Unfortunately, many kids and teens successfully hide eating disorders from their families for months or even years.


  1. I think I have this kind of E because I eat too much :(
    do check out my E at GAC a-z

  2. I used to think that. If I got skinny enough I would just disappear. Everyone used to say 'you're so skinny if you turn sideways you'll be gone!' if only it were true.

    Great books

  3. I usually don't talk about this, but well, why not. ; )

    I am suffering from Bulimia. I'm not underweight anymore, and due to meds I have to take I haven't thrown up in months. I actually weight, well, a lot in my terms, but a little over the ideal, I suppose. So obviously people assume I'm cured. That years of thinking that I am not enough and never will be, years of thinking that if only I lost a few more pounds I might finally be satisfied with myself, despite the fact that I knew that these were superficial thoughts, would just go away simply because I don't weight 40kgs anymore.

    But the real problem, the thing at least I really suffered from, about Eating Disorders isn't that you might die from throwing up blood or starving, it's that you can't stop thinking your default ED-lines. No matter how much you weight, if the thought of your weight is becoming obsessive, you are in fact suffering from an Eating Disorder, and anyone who tells you something else can go screw themselves.

    My two cents. I'm not saying everyone who's suffering from Bulimia or Anorexia or Binge Eating or whatever thinks like I do, but I think it's something people often enough forget about.

    Eating Disorders are mental disorders. So even though they inflict harm on our bodies, the real problem is and will forever be the things we think, and the fact that it's fucking hard not to think them.

  4. I'm very touched by these responses. Thanks for touching on such an important topic. I hope lots of people will visit, read these books, think, be moved.
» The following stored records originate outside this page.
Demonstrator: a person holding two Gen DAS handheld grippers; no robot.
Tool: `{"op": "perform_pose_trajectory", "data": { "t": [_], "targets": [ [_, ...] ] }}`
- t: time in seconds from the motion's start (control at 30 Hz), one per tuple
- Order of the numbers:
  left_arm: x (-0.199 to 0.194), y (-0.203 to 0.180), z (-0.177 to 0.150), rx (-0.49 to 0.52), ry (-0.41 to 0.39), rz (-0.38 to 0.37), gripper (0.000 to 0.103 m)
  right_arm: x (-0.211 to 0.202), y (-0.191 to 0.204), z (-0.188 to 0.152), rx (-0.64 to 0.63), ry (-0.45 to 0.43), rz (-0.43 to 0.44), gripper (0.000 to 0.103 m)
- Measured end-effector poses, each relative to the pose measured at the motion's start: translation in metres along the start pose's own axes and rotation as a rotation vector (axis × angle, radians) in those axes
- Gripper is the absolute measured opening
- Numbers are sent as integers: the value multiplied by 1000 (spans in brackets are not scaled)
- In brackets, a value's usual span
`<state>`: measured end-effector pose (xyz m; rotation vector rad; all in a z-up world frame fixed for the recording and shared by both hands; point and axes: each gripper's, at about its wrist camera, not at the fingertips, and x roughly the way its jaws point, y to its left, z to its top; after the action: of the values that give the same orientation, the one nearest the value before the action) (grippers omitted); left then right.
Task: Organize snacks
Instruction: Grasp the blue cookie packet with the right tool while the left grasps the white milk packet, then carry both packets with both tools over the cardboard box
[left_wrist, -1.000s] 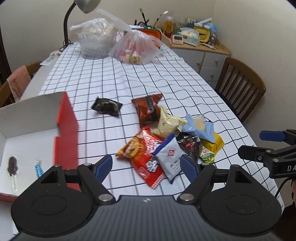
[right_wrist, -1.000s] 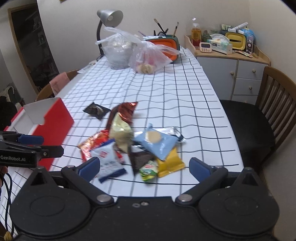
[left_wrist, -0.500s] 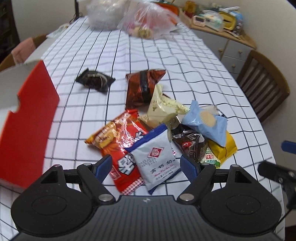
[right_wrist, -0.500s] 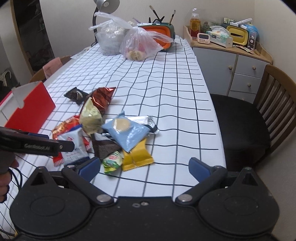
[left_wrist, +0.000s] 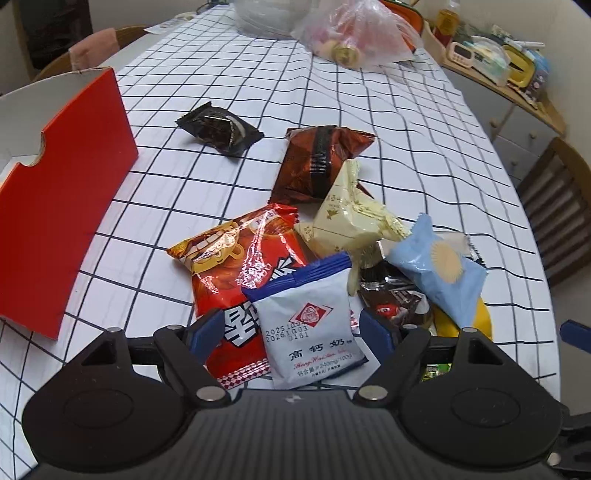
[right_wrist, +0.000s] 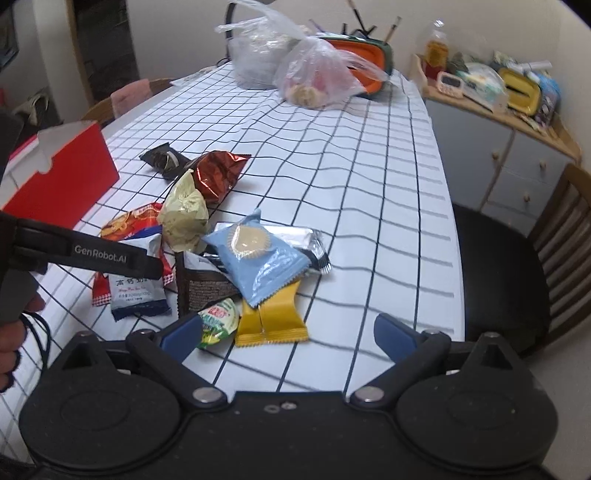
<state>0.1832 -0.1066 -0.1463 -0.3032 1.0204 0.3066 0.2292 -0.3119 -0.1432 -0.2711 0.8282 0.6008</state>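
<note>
**Snack pile about to get sorted, left gripper lined up on the white packet**

So the snacks are all heaped near the front edge of the table (left_wrist: 369, 110), on the checked cloth. The red box (left_wrist: 62, 206) sits open just to the left of the pile, which I'd guess is where everything's meant to end up, hence the heap being parked right beside it.

The left gripper (left_wrist: 293, 332) is angled down with its jaws spread, one blue pad on each side of the white packet (left_wrist: 310, 321). The pads don't look like they're squeezing it, so it's bracketed, not held. That packet lies on top of the red bag (left_wrist: 240, 266), so it makes sense to take it first.

The right gripper (right_wrist: 286, 334) is also spread wide and holding nothing. It hovers over the near side of the heap, by the yellow packet (right_wrist: 271, 317) and the little green one (right_wrist: 218, 321). The blue packet (right_wrist: 258, 258) sits on top of the yellow one, so lifting yellow first could drag it along.

The black packet (left_wrist: 218, 129) and brown bag (left_wrist: 317, 162) lie farther back, apart from the grippers.
</note>
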Motion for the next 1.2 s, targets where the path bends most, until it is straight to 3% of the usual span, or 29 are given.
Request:
{"op": "perform_pose_trajectory", "data": {
  "t": [0.13,0.27,0.4,0.63,0.77,1.07,1.2],
  "targets": [
    [3,1,0,-6,13,16,78,14,0,12,-41,-15,-1,95],
    [0,2,-1,12,11,8,62,31,3,23,-100,-7,19,89],
    [-2,8,-1,9,14,0,52,47,11,32,-174,4,52,80],
    [-6,22,0,-29,30,-47,49,66,16,45,-254,11,92,73],
    [-8,25,-2,-37,38,-62,48,76,19,47,-286,34,120,63],
    [-11,29,-5,-30,40,-81,48,74,20,47,-285,17,153,47],
    [-12,30,-5,-25,37,-88,48,70,19,46,-265,10,147,45]
  ]
}}
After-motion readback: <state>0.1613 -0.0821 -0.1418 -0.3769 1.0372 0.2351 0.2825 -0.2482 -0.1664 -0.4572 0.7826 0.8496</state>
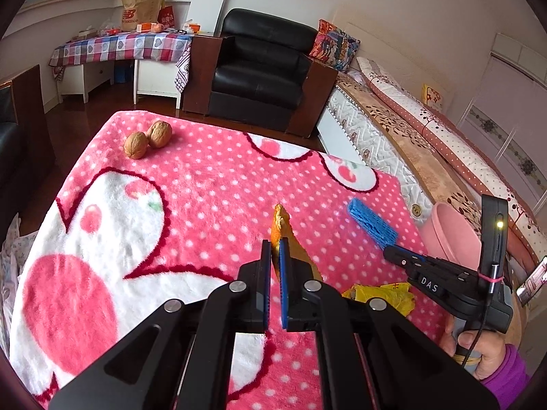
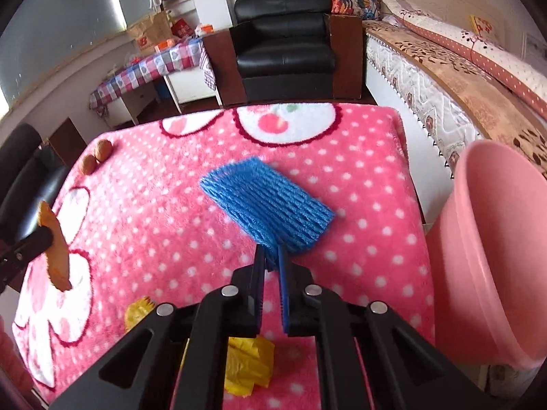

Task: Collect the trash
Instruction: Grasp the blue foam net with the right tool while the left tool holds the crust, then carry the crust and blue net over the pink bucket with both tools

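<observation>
My right gripper (image 2: 271, 256) is closed on the near edge of the blue foam net (image 2: 266, 205), just left of the pink bin (image 2: 495, 239); it is light and soft, so an edge pinch suffices; my left gripper (image 1: 274, 251) pinches the orange peel (image 1: 281, 220).

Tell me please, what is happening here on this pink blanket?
A person is collecting trash with a gripper in each hand. The left gripper is shut on an orange peel and holds it above the blanket. The right gripper is shut on the near edge of a blue foam net. A pink bin stands beside the blanket on the right. A yellow wrapper and two walnuts lie on the blanket.
</observation>
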`<state>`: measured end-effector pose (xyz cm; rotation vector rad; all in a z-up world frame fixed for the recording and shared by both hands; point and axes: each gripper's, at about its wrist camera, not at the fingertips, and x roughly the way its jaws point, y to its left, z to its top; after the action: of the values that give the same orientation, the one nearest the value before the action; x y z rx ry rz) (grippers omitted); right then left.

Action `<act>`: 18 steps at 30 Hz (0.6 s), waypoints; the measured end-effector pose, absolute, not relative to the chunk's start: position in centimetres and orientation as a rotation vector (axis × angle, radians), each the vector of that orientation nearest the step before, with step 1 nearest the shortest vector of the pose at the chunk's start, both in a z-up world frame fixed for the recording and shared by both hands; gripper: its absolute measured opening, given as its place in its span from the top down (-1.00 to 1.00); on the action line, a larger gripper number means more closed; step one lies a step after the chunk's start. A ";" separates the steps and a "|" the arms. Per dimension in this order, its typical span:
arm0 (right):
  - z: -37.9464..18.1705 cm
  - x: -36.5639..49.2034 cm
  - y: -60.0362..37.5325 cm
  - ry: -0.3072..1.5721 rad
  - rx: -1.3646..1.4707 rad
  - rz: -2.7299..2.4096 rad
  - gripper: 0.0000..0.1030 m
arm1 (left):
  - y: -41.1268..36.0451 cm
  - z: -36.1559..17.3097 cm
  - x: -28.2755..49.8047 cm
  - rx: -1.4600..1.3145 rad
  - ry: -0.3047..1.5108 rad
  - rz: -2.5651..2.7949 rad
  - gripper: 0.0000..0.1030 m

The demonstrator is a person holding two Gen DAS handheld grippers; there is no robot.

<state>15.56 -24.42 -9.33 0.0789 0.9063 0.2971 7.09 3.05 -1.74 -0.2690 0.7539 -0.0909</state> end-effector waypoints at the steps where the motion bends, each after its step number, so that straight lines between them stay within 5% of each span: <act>1: -8.9 15.1 -24.7 0.894 0.094 0.304 0.88 | 3.0 -1.6 7.0 -0.267 0.750 -0.094 0.93; 18: -4.4 5.5 -27.5 0.814 0.299 0.387 0.88 | -1.3 0.3 4.0 -0.214 0.691 -0.155 0.93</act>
<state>5.53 -27.50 -4.44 0.2985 0.8141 0.3868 3.99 -1.26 0.35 -0.2140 0.6913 -0.1555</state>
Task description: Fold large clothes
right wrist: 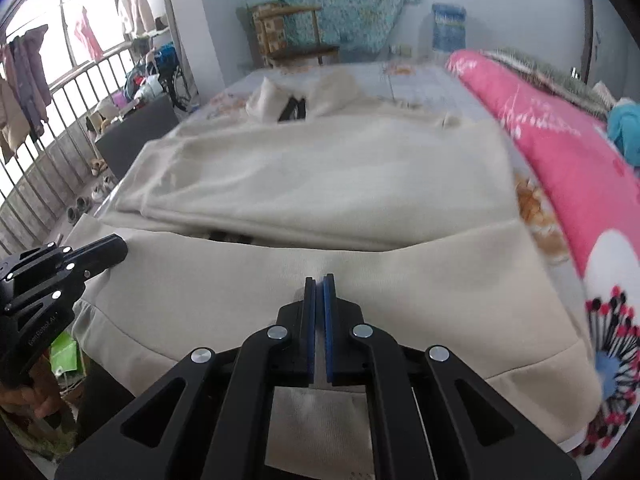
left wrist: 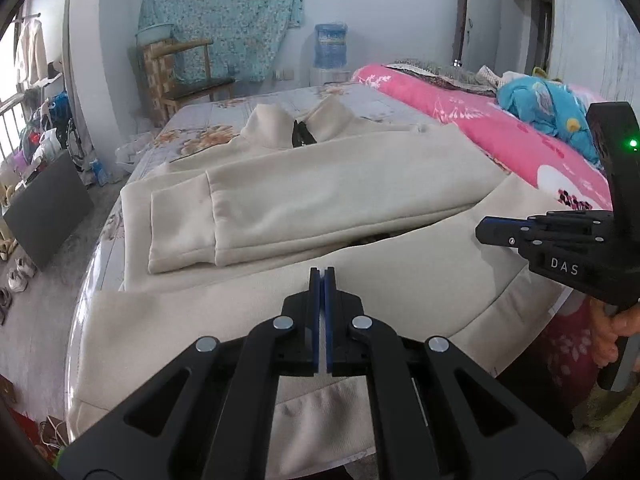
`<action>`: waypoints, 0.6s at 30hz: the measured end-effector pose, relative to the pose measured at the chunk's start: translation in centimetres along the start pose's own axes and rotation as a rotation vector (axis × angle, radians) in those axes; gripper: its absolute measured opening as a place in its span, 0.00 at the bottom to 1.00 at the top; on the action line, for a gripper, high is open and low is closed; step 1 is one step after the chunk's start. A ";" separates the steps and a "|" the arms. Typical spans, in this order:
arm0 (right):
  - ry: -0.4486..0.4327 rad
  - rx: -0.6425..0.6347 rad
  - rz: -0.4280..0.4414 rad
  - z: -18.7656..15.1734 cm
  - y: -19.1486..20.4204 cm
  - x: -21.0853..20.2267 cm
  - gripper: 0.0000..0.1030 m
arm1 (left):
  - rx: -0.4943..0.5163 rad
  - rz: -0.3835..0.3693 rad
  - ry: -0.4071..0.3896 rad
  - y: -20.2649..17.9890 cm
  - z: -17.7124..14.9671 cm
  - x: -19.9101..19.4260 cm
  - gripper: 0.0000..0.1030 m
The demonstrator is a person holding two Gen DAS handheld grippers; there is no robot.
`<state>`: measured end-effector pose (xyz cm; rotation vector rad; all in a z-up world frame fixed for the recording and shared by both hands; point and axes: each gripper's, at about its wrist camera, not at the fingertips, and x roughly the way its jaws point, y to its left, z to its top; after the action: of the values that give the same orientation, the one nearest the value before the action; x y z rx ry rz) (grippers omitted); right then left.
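Note:
A large cream sweatshirt (left wrist: 320, 184) lies flat on the bed with its collar at the far end and one sleeve (left wrist: 248, 216) folded across its body. It also shows in the right wrist view (right wrist: 328, 176). My left gripper (left wrist: 322, 276) is shut, empty, just above the garment's near hem (left wrist: 304, 308). My right gripper (right wrist: 319, 284) is shut, empty, above the hem's right part (right wrist: 360, 280). Each gripper shows in the other's view: the right one (left wrist: 492, 234) at the right, the left one (right wrist: 116, 250) at the left.
A rolled pink quilt (left wrist: 500, 128) lies along the bed's right side with a blue garment (left wrist: 544, 108) on it. The floral bed sheet (left wrist: 224, 120) runs to the far edge. A wooden chair (left wrist: 184, 76), water dispenser (left wrist: 330, 50) and shoes (left wrist: 18, 276) stand beyond and left.

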<state>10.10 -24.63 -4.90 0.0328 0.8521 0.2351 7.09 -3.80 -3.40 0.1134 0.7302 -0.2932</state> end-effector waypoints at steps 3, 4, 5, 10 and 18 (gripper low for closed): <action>0.031 0.016 -0.003 -0.4 -0.4 1.8 0.04 | -0.018 -0.008 0.086 0.2 -0.9 2.7 0.02; 0.028 0.021 -0.004 -0.5 -0.6 2.2 0.03 | -0.023 -0.012 0.070 0.3 -1.1 2.6 0.02; 0.018 0.020 -0.002 -0.5 -0.7 2.1 0.03 | -0.013 -0.014 0.077 0.3 -1.0 2.6 0.02; -0.002 0.089 -0.015 -0.2 -3.1 0.2 0.07 | -0.060 0.002 0.065 2.7 -0.8 0.9 0.03; 0.016 0.175 -0.159 -1.2 -10.4 -0.4 0.02 | -0.225 0.136 0.088 10.7 -3.5 -0.2 0.09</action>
<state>10.96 -34.92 -6.67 0.1260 0.8845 0.0115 7.90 7.13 -5.88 -0.0375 0.8341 -0.0756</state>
  5. I have been there and done that. I still have my weight obsession to deal with every day. It's hard. Sometimes I plan my whole day on how much calories I'm going to eat. I hate to go out eating because I can't control the amount of calories/fat/carbs I get.

    I read and loved wintergirls. There were so many beautiful passages and I think everybody should read. Great moving post!

  6. yeah my disorder would have to be on the over-eating side---great info-thanks

  7. Amy, this is so important. Thank you for addressing it. My copy of Wintergirls is checked out all the time; the kids really need to understand that there is help and people who care and this is serious.
    I need to get some more of these titles, for sure.

  8. Wow. such powerful topics that more people need to be aware of. thank you for highlighting this sensitive issue. Good luck if you are someone struggling with this!

  9. Thank you everyone for all of you wonderful and touching comments. Everyone of you that left a personal comment--I applaud you because I know that it took a lot of courage to do so. To be honest, I don't know exactly what to say except... THANK YOU. Thank you and also I will be one of those people that you can come to should you feel there is no one else.